● To do: Extract verbatim every line from the one containing "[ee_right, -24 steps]" to the final line of the records below, inclusive, and exclude all pictures.

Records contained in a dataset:
• • • • •
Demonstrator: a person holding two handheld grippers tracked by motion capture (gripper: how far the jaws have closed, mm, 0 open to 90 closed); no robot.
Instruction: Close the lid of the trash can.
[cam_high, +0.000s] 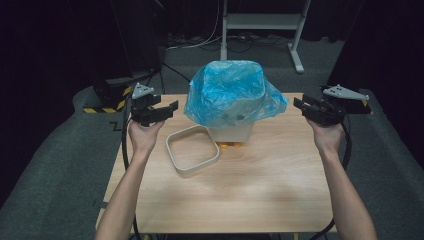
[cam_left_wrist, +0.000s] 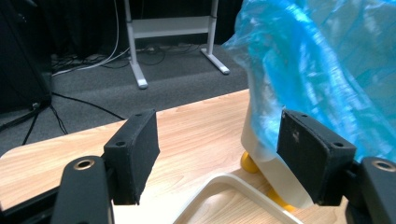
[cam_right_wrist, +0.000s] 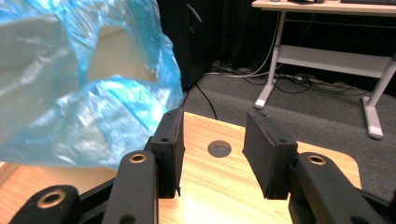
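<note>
Blue plastic bag (cam_high: 231, 92) draped loosely over small white bin (cam_high: 235, 131) mid-bench (cam_high: 240, 185), beside loose rim ring (cam_high: 192, 149); left tongs (cam_high: 167, 111) and right tongs (cam_high: 301, 106) released, empty, flanking; best pinching opposite bag hems, pulling down evenly

the wooden table (cam_high: 240, 190) stands on a grey carpet floor (cam_high: 50, 165). a round hole (cam_right_wrist: 219, 148) is in the table top near one corner. behind the table a white desk frame (cam_high: 260, 22) stands, with cables (cam_high: 195, 42) lying on the floor beside it. a yellow-black striped edge (cam_high: 102, 109) is at the left, near a dark stand.
</note>
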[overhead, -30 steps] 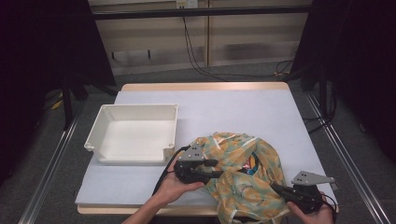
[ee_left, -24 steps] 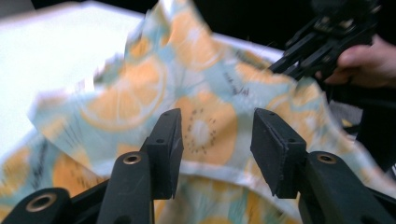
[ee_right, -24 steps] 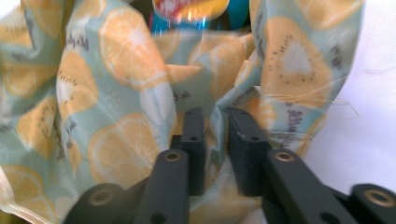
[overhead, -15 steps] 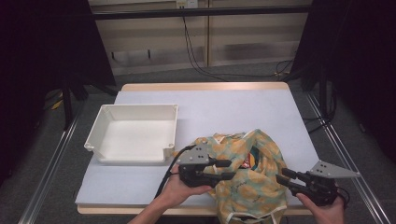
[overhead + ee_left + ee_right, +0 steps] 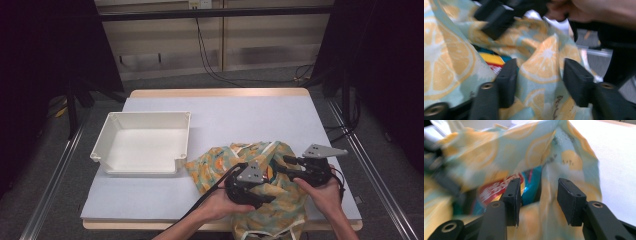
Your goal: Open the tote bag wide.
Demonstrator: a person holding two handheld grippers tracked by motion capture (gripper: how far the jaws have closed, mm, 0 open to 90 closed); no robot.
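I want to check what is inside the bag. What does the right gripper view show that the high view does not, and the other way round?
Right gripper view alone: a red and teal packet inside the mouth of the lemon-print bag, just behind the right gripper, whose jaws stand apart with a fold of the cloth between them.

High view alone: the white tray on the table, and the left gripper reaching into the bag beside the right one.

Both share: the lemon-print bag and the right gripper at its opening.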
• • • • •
● Answer to this task:
[ee_right, -24 steps] 
[overhead, -15 steps] 
[overhead + ee_left + ee_right, +0 steps] 
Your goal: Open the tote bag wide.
Demonstrator: a person holding two handheld grippers tracked by motion capture (gripper: how far the jaws have closed, mm, 0 open to 90 closed); no robot.
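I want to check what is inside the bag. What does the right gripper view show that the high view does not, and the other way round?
Right gripper view alone: a red and teal packet inside the mouth of the lemon-print bag, just behind the right gripper, whose jaws stand apart with a fold of the cloth between them.

High view alone: the white tray on the table, and the left gripper reaching into the bag beside the right one.

Both share: the lemon-print bag and the right gripper at its opening.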

The complete answer has been presented.